Gao Xingjian a mis sept ans pour écrire « La montagne de l’âme », une durée comparable sera nécessaire pour réaliser ce film terminé en 2013. Les images viennent du monde entier : New York, Seoul, Tokyo, Hong Kong, Singapour mais aussi Paris et Londres et surtout Venise. Une quarantaine d’acteurs, danseurs, acrobates, ont participé au film et pour certains bénévolement; des nationalités très diverses dans une période de mondialisation.
Le poème, les paroles en français, en anglais et en chinois sont très évocatrices même si elles sont utilisées le moins possible mais toujours en recherche de contrepoint avec l’image. Il n’y a pas de sous-titrage car pour lui cela perturbe l’image.
Venise et son carnaval occupent une grande place dans le film; un lieu de rencontre où les masques et l’architecture jouent un rôle essentiel. Gao Xingjian se moque de certaines architectures contemporaines; pour lui les références artistiques et historiques ne doivent pas être oubliées.
Le film a été tourné dans son atelier avec les images en arrière plan et les comédiens; la difficulté consiste à établir un lien entre les deux. Les plans sont des tableaux mais qui ne sont pas statiques et l’éclairage notamment des comédiens a un rôle structurant. Il n’aime pas que l’on parle de « collage » : on joue sur une image comme sur la scène, mais l’image évolue, c’est beaucoup plus riche que le théâtre. On peut encore créer de la beauté, il faut résister…
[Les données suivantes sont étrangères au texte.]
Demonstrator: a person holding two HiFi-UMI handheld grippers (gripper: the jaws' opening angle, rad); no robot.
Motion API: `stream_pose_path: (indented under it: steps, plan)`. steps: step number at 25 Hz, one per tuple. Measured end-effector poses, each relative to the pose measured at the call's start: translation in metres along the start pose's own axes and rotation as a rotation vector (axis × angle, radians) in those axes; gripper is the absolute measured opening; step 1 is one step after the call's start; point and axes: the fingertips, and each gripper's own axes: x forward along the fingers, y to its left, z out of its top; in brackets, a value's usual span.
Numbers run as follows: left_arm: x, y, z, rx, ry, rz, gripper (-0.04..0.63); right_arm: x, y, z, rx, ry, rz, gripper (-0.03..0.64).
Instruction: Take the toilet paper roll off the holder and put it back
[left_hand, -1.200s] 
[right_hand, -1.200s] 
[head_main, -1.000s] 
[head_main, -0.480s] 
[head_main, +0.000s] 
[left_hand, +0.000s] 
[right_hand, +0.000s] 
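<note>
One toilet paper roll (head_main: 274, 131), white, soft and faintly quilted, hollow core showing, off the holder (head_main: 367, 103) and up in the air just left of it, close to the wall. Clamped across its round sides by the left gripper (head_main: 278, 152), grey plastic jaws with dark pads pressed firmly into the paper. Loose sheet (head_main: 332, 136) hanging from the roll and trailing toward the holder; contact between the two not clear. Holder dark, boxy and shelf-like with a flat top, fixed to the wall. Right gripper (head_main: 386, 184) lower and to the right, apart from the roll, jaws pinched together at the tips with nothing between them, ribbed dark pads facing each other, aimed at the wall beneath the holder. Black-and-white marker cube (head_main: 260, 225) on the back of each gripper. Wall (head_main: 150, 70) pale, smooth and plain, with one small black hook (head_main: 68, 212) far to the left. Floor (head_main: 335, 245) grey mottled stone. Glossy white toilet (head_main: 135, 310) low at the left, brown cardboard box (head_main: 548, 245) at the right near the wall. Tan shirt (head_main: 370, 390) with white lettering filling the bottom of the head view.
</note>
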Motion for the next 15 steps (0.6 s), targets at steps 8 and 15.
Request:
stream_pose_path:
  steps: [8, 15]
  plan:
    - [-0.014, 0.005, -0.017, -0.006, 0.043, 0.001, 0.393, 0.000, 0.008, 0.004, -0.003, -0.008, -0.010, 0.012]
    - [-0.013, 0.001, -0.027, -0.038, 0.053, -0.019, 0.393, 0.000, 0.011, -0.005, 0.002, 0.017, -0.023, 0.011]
Les rapports avec les comédiens sont importants et Gao Xingjian a beaucoup insisté dans « De la création » sur le jeu de l’acteur : « Tout le corps: l’attitude, la posture, la position des mains, le pas, toute la gestuelle, la mesure, le rythme, le style, constituent le vocabulaire fondamental du jeu » (p.124).
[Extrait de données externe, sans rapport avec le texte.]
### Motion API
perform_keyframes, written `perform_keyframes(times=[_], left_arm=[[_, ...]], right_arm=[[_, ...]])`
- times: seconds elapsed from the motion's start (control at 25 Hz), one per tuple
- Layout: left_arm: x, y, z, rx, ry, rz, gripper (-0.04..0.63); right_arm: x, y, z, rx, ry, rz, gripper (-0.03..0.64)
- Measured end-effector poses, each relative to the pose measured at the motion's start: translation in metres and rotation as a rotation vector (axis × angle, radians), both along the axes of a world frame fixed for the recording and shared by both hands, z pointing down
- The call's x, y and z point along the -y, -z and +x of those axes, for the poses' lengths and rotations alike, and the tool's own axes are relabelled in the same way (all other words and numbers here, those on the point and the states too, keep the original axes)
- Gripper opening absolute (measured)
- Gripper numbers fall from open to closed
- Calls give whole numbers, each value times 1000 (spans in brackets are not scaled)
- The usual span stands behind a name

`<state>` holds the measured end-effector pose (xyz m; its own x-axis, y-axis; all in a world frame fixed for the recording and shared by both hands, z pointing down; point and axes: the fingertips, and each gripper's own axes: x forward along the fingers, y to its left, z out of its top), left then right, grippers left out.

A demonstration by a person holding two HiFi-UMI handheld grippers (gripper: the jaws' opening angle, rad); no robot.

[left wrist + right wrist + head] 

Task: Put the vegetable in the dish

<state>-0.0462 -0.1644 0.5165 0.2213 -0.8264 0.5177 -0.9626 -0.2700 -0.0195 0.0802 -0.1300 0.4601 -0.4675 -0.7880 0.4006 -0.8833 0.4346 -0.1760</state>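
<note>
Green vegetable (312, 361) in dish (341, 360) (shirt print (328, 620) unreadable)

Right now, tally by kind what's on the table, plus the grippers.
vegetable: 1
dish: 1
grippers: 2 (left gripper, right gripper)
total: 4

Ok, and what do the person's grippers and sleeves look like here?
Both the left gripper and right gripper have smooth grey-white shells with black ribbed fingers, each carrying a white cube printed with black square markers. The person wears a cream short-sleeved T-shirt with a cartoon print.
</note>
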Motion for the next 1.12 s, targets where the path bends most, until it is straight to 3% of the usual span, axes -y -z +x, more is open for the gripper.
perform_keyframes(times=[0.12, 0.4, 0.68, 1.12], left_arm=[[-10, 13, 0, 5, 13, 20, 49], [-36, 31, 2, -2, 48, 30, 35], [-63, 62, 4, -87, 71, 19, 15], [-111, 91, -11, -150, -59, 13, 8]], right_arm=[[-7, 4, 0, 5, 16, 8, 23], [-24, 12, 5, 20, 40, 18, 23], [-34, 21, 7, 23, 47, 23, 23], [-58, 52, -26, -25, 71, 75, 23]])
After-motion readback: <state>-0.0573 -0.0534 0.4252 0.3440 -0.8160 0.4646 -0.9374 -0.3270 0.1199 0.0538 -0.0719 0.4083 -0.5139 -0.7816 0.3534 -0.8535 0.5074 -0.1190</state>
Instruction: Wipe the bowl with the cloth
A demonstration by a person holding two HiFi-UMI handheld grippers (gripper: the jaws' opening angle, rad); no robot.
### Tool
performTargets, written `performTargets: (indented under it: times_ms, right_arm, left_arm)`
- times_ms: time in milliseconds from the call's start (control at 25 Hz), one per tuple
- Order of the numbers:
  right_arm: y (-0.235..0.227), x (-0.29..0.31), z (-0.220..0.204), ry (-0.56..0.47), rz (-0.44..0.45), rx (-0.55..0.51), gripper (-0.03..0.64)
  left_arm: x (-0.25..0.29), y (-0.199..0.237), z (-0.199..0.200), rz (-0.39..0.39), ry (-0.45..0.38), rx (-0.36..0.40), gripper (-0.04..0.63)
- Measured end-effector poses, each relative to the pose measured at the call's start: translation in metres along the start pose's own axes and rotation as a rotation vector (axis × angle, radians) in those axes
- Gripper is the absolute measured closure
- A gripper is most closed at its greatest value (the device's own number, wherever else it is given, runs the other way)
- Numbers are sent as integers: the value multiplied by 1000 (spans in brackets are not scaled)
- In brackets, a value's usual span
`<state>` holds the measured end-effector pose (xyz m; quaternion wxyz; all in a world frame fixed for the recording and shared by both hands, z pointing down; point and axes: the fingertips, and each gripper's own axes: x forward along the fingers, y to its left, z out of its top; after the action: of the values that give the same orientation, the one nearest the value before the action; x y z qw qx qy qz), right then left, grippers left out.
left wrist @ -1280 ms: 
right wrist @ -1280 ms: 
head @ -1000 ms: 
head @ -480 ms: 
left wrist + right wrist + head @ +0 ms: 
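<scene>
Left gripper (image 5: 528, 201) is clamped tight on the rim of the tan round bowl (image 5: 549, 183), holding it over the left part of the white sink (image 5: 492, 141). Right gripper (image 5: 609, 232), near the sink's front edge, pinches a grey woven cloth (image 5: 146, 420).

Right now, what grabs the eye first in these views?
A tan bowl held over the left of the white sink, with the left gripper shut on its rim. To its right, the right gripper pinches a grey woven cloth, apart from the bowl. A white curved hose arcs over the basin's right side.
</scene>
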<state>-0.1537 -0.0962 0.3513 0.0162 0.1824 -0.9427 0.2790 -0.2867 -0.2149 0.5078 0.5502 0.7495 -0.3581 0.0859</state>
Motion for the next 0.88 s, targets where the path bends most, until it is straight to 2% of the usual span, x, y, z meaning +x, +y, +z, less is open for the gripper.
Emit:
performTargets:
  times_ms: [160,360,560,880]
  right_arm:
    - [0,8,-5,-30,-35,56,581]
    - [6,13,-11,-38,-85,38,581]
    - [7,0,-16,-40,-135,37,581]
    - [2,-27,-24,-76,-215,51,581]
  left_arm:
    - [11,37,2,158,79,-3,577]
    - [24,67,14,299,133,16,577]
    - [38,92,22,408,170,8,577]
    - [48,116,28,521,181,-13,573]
Enfin dans les derniers plans du film, l’auteur revient au lavis d’encre et à son obsession de l’œil. « This is an age without redemption; minds are getting smaller and smaller”.
Gao Xingjian sera présent au Marché de la Poésie à Paris, Place Saint Sulpice le 12 juin prochain à 14 heures et le 24 juin à la Maison de la Poésie (6) où une soirée lui sera consacré avec un dialogue animé par Noël Dutrait et Nicole Gdalia (des Editions Rencontres) avec une projection de son film.
Bertrand Mialaret
- (1) Gao Xingjian, « Esprit errant, pensée méditative», poétique complète, traduit du chinois par Noël Dutrait. Editions Caractères 2016, 176 pages, 32 euros.
- (2) Gao Xingjian, « La montagne de l’âme », traduit par Noël et Liliane Dutrait. Editions de l’Aube 1995.
- (3) Gao Xingjian, « Le livre d’un homme seul », traduit par Noël et Liliane Dutrait. Editions de l’Aube 1999.
- (4) Gao Xingjian, « La neige en août », livret de Gao Xingjian, musique de Xu Shuya. Opéra de Marseille/ Actes Sud 2015.
- (5) Gao Xingjian « De la Création », Le Seuil 2013, 320 pages, 23 euros.
- (6) Maison de la Poésie. Passage Molière, 157 rue saint Martin. Paris 75003.